Malik Shabazz: How did the head of the New Black Panther Party become a peacemaker in Ferguson?

How Did the Head of the New Black Panther Party Become a Peacemaker in Ferguson?

How Did the Head of the New Black Panther Party Become a Peacemaker in Ferguson?

Reporting on Politics and Policy.
Aug. 19 2014 1:21 PM

How Did the Head of the New Black Panther Party Become a Peacemaker in Ferguson?

A gentler panther

Photo by Olga Maltseva/AFP/Getty Images

I keep linking to Emily Wax-Thibodeaux and DeNeen L. Brown's amazing story about the internal divisions among Ferguson protesters. When one progressive activist wondered whether the tales of "out of state" violent types were concocted by police, I pointed him to the story.

But I didn't put two and two together about this portrayal of the wise men trying to calm things down.

There is also another group: the elders.
Malik Shabazz, national president of Black Lawyers for Justice, said he has been patrolling West Florissant Avenue each night, trying to keep the peace.
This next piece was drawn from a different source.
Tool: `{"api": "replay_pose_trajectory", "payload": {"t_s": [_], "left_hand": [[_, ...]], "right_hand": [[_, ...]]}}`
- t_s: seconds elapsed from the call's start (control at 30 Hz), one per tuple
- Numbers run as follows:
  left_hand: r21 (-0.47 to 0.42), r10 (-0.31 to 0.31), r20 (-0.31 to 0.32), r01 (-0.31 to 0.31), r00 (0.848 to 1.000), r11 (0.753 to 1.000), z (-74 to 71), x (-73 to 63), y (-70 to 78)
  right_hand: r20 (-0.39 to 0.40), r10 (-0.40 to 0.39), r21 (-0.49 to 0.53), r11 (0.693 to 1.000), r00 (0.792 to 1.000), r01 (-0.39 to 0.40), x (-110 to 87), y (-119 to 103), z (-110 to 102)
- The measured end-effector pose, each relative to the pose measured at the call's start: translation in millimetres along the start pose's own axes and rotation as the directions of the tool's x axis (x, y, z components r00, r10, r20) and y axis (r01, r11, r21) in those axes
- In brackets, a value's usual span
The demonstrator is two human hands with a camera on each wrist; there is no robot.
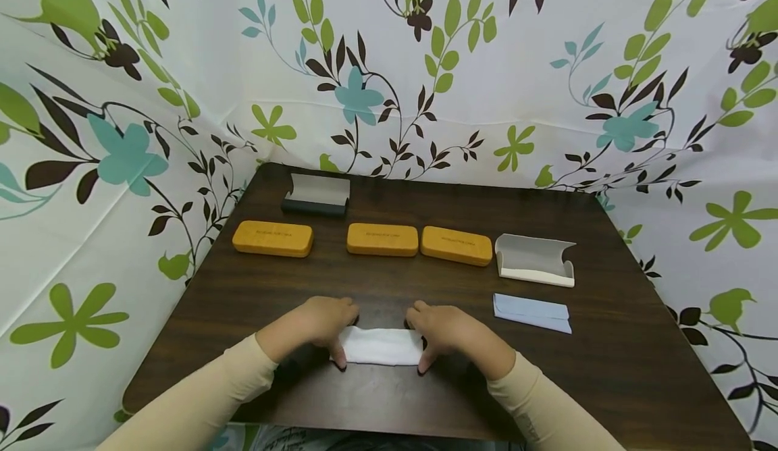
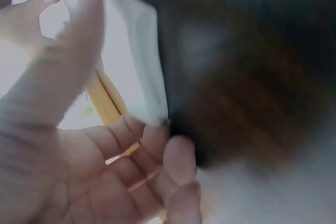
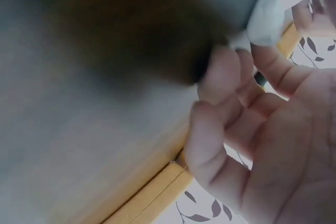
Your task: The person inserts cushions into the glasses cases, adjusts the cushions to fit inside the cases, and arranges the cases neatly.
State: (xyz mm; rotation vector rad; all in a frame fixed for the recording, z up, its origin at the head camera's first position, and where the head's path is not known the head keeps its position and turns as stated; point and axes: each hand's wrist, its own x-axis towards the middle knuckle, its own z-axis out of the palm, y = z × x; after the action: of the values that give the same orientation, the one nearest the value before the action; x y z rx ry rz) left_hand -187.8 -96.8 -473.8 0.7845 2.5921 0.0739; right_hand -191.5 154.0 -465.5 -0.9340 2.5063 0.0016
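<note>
At the near edge of the dark counter [image 1: 425, 404] lies the white cloth [image 1: 381, 347], folded into a narrow strip. The left hand [image 1: 326, 319] holds its left end, with the thumb at the near corner and the other fingers bent at the far side. The right hand [image 1: 442, 328] holds the right end in the same way. To the right of the white cloth, and a little farther, lies a blue cloth [image 1: 531, 312], also folded. Beyond this, farther right of the white cloth, an open white case [image 1: 530, 256] is standing. Beyond the white cloth there are three yellow cases [image 1: 382, 240], all closed; two are close together, the third is more to the left. Farthest on the counter, beyond the white cloth and to its left, is an open dark case [image 1: 314, 206] with pale inside. Behind everything hangs a flowered curtain [image 1: 516, 66].
</note>
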Motion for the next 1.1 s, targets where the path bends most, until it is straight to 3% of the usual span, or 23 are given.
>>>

On Friday night, he used a megaphone, telling young people to go home.

Malik Shabazz is better known to consumers of cable news as the former leader of the New Black Panther Party, a singularly ineffective group that spent a decade showing up at civil rights rallies (or Philadelphia polling booths) in black military garb, and becoming a distraction for everybody. Shabazz was quoted, 20 years ago, telling Howard University students that "the Jews" killed Nat Turner and controlled the media and the Fed. Eleven years ago he was quoted doubting the numbers of Jews killed in the World Trade Center on 9/11. And since then he's popped up on Fox News to say offensive things. 

Now he's an "elder." This is a much better career choice for him. Shabazz has been making the rounds in Ferguson, asking for calm and respectful protests. In a CNN interview last night, Shabazz was identified only as an "attorney," denouncing the violent elements of the protests, asking if they were "infiltrators" of some kind.

"They're here, and they're provocateurs," said Shabazz. "They're trying it every night, and I'm determined with the forces that we are working with that we won't allow it. Even if I have to risk my life. I'm not going to see women and children out here hurt. And I'm not going to see the tide turned against us and move in favor of the police."

Shabazz's past has barely been mentioned in the coverage of Ferguson. And there are interlopers there, seeing a fantastic chance at stoking some "revolutionary" violence, as Charles Johnson has been reporting. And the New Black Panther Party guy, that minor TV supervillain, is telling them to knock it off.

David Weigel is a reporter for the Washington Post.